The talks pointedly exclude the West, though Kazakhstan, with the
backing of Moscow and Ankara, extended an invitation to the new U.S.
administration last week, which Washington declined.
Iranian officials have said they strongly oppose U.S. involvement,
though Russian state television said George Krol, the U.S.
ambassador to Kazakhstan, would be present as an observer.
Turkey and Russia - each for their own reasons - both want to
disentangle themselves from the fighting. That has pushed them into
an ad hoc alliance that some people believe represents the best
chance for progress towards a peace deal, especially with Washington
distracted by domestic issues.
The opposition arrive in Astana aware that the fall of their former
urban stronghold, Aleppo, has shifted the momentum in the fighting
in favor of Assad.
On Sunday, war planes bombed rebel-held areas of western Syria,
killing 12 people in one location, the Syrian Observatory for Human
Rights said, while insurgent shelling of Aleppo killed six.
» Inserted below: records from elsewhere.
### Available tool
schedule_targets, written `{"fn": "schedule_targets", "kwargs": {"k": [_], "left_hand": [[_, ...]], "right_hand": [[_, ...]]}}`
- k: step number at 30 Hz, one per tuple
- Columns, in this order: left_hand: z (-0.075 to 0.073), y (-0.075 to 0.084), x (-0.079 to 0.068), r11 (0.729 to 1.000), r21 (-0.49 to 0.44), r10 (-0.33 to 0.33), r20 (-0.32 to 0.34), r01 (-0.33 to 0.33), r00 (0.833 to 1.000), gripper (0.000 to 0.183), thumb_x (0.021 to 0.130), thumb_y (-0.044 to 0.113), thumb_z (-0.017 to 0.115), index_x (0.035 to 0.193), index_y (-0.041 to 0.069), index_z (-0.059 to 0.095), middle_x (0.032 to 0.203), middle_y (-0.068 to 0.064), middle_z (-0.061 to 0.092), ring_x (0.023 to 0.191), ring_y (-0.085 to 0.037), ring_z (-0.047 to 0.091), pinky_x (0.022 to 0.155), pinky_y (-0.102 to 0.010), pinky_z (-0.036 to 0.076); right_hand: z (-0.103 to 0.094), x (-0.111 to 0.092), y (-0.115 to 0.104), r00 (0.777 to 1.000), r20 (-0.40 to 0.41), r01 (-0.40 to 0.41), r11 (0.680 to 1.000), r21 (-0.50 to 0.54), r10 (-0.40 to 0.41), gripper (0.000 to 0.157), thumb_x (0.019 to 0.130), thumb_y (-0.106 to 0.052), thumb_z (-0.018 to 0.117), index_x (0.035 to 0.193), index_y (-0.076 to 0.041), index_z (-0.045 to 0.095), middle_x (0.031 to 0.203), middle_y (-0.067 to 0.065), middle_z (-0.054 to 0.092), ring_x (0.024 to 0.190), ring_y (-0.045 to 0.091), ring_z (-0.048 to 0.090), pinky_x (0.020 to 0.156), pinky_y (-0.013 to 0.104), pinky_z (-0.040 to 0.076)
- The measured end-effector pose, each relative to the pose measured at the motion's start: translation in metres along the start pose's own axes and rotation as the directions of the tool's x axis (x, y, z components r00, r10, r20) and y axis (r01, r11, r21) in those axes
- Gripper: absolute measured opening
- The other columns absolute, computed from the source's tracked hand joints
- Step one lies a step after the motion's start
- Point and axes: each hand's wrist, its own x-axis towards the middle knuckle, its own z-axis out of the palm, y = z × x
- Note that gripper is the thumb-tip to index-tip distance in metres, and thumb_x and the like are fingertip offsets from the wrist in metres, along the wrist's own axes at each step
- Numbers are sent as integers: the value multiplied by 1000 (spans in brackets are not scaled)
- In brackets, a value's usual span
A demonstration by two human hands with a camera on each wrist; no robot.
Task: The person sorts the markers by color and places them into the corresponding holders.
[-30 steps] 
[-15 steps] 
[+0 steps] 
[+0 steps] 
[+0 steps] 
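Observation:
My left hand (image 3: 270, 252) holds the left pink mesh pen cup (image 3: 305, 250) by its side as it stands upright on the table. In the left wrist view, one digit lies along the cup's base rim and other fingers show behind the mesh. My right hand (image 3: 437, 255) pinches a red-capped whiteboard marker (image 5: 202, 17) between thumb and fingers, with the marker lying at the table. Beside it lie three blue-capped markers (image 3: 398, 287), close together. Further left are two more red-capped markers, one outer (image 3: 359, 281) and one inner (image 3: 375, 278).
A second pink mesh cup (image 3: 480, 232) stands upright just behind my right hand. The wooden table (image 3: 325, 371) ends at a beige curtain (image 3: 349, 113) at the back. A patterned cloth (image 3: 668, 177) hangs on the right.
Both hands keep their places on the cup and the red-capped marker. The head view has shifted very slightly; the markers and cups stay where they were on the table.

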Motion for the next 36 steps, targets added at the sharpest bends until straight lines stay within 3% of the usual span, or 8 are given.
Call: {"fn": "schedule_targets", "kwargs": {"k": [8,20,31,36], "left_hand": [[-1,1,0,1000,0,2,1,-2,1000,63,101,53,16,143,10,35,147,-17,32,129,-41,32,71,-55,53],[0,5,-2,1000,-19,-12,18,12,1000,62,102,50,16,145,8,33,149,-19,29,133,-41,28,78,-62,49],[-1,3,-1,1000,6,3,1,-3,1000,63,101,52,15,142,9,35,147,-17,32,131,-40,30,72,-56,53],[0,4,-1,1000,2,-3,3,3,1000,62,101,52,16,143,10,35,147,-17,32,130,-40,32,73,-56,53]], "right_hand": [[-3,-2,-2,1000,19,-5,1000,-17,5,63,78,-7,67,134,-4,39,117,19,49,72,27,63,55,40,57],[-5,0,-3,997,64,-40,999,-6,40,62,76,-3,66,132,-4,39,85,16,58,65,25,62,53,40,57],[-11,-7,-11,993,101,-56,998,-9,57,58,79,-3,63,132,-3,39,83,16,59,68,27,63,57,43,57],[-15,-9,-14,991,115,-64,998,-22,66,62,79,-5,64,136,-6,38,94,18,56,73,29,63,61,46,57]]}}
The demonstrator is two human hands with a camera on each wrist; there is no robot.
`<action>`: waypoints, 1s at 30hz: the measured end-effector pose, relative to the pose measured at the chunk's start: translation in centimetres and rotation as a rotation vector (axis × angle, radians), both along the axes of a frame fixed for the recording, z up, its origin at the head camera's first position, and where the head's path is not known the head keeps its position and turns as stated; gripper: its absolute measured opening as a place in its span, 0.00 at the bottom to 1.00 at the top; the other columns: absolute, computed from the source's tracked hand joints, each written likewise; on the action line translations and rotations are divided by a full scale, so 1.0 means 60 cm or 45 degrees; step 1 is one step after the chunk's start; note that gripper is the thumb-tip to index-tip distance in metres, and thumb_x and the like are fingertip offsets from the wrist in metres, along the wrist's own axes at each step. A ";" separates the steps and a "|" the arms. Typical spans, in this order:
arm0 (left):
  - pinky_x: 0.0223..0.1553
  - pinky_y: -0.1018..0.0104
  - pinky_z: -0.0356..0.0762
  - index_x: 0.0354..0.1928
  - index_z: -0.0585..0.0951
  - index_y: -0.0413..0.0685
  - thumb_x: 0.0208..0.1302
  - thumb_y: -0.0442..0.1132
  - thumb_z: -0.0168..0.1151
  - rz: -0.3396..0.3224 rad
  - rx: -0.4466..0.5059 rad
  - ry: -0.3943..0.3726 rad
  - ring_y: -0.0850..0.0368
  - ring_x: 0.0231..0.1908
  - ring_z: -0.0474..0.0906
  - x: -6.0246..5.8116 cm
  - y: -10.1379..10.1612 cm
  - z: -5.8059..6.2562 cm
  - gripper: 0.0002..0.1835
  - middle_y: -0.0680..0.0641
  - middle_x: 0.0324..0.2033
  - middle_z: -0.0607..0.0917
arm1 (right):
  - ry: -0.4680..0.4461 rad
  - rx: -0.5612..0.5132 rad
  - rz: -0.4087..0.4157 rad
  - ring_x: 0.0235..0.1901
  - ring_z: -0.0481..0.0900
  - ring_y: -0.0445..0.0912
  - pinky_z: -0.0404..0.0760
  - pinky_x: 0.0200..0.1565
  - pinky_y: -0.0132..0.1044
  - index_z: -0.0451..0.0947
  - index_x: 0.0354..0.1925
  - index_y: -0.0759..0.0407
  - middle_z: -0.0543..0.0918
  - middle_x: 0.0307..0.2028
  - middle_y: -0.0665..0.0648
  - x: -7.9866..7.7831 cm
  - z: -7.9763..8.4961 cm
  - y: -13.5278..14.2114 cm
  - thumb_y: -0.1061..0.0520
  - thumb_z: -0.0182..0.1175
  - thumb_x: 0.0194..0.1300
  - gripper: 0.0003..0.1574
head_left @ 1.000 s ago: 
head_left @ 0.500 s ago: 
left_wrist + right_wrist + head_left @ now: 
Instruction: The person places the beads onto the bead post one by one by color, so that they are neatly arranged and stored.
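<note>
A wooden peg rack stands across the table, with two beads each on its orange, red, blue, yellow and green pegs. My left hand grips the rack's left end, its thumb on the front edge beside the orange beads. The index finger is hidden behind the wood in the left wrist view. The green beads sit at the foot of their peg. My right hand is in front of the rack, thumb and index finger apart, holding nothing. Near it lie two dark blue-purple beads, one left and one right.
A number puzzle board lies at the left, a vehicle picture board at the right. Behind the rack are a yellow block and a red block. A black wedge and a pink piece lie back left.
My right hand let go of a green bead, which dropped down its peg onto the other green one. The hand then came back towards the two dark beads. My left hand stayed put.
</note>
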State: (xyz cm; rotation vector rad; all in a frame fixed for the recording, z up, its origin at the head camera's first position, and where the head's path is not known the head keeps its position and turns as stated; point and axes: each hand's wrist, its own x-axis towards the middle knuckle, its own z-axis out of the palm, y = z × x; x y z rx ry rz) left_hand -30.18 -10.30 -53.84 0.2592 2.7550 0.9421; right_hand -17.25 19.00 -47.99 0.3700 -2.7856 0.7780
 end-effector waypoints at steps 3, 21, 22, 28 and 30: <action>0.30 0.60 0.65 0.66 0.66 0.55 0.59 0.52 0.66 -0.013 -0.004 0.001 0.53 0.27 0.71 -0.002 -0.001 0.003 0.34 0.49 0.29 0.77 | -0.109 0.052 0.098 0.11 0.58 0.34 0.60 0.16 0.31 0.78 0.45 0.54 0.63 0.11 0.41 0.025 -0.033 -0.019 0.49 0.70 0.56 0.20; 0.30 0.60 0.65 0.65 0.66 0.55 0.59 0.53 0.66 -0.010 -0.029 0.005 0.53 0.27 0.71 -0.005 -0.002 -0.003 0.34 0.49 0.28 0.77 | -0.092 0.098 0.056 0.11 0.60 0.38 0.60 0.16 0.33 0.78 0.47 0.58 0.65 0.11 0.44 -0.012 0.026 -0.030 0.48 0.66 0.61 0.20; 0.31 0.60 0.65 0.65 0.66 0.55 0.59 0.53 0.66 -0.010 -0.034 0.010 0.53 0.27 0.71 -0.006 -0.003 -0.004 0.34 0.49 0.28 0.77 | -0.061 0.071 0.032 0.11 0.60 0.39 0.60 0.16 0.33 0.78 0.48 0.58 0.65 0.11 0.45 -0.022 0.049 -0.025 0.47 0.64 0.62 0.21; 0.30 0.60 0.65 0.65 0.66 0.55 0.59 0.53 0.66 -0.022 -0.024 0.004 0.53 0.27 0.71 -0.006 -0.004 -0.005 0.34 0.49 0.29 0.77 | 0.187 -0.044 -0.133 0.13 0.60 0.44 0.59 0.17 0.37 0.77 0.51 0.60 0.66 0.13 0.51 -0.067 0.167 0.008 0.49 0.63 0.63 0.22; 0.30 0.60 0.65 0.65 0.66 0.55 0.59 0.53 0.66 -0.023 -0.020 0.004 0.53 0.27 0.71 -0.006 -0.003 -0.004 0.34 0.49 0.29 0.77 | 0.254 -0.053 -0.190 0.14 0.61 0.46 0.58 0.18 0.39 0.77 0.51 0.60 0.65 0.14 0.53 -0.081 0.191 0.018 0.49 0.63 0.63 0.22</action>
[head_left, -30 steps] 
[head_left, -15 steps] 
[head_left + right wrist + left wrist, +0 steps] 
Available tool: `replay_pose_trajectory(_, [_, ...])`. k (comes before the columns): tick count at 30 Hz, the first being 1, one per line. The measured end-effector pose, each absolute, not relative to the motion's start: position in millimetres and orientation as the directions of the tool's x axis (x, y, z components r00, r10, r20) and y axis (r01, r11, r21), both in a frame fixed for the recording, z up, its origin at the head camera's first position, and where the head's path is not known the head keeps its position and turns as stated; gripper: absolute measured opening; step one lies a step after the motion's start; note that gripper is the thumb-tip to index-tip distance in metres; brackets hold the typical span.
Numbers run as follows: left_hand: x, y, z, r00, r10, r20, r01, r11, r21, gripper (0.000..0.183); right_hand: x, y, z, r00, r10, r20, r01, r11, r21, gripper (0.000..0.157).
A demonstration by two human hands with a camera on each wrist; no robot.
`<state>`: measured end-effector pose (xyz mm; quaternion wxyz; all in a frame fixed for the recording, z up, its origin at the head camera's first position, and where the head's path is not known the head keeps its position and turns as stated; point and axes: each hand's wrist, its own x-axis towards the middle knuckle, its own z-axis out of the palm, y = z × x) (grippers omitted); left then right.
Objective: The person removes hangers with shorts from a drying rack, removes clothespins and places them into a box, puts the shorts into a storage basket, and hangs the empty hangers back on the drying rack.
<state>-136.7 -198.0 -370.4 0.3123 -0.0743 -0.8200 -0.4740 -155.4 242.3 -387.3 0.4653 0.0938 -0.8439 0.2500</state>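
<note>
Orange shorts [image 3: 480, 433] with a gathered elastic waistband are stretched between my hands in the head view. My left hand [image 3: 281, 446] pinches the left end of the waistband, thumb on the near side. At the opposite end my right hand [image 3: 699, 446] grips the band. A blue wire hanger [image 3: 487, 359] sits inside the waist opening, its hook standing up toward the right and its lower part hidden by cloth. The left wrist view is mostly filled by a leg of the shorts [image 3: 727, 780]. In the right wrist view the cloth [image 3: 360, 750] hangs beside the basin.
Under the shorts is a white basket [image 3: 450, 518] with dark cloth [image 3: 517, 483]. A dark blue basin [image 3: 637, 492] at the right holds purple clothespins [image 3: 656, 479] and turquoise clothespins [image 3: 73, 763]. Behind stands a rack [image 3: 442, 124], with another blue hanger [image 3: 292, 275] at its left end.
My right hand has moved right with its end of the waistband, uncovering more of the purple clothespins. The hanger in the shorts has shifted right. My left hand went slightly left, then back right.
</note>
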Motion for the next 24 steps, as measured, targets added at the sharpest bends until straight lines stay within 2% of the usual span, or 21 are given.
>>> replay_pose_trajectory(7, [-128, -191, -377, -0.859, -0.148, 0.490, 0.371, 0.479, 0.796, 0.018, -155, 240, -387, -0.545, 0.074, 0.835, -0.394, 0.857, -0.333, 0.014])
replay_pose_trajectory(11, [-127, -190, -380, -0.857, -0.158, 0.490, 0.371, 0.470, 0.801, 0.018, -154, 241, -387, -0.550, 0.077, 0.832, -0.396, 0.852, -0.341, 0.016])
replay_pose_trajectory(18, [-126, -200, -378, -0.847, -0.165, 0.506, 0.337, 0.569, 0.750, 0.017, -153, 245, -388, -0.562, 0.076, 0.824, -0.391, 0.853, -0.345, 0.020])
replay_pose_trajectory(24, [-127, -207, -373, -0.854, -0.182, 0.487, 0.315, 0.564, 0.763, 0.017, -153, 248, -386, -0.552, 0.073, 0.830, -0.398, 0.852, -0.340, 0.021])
"The ceasefire is clinically dead, but the Russians and Turks want
to keep it alive to send a message to the international community
that they are the ones in charge of the Syrian situation," said
Observatory director Rami Abdulrahman.
(Additional reporting by Denis Dyomkin and Kinda Makieh in Astana,
Michelle Nichols at the United Nations, Bozorgmehr Sharafedin in
Dubai and Thomas Perry in Beirut; Writing by Olzhas
Auyezov/Christian Lowe/Andrew Osborn; Editing by John Stonestreet)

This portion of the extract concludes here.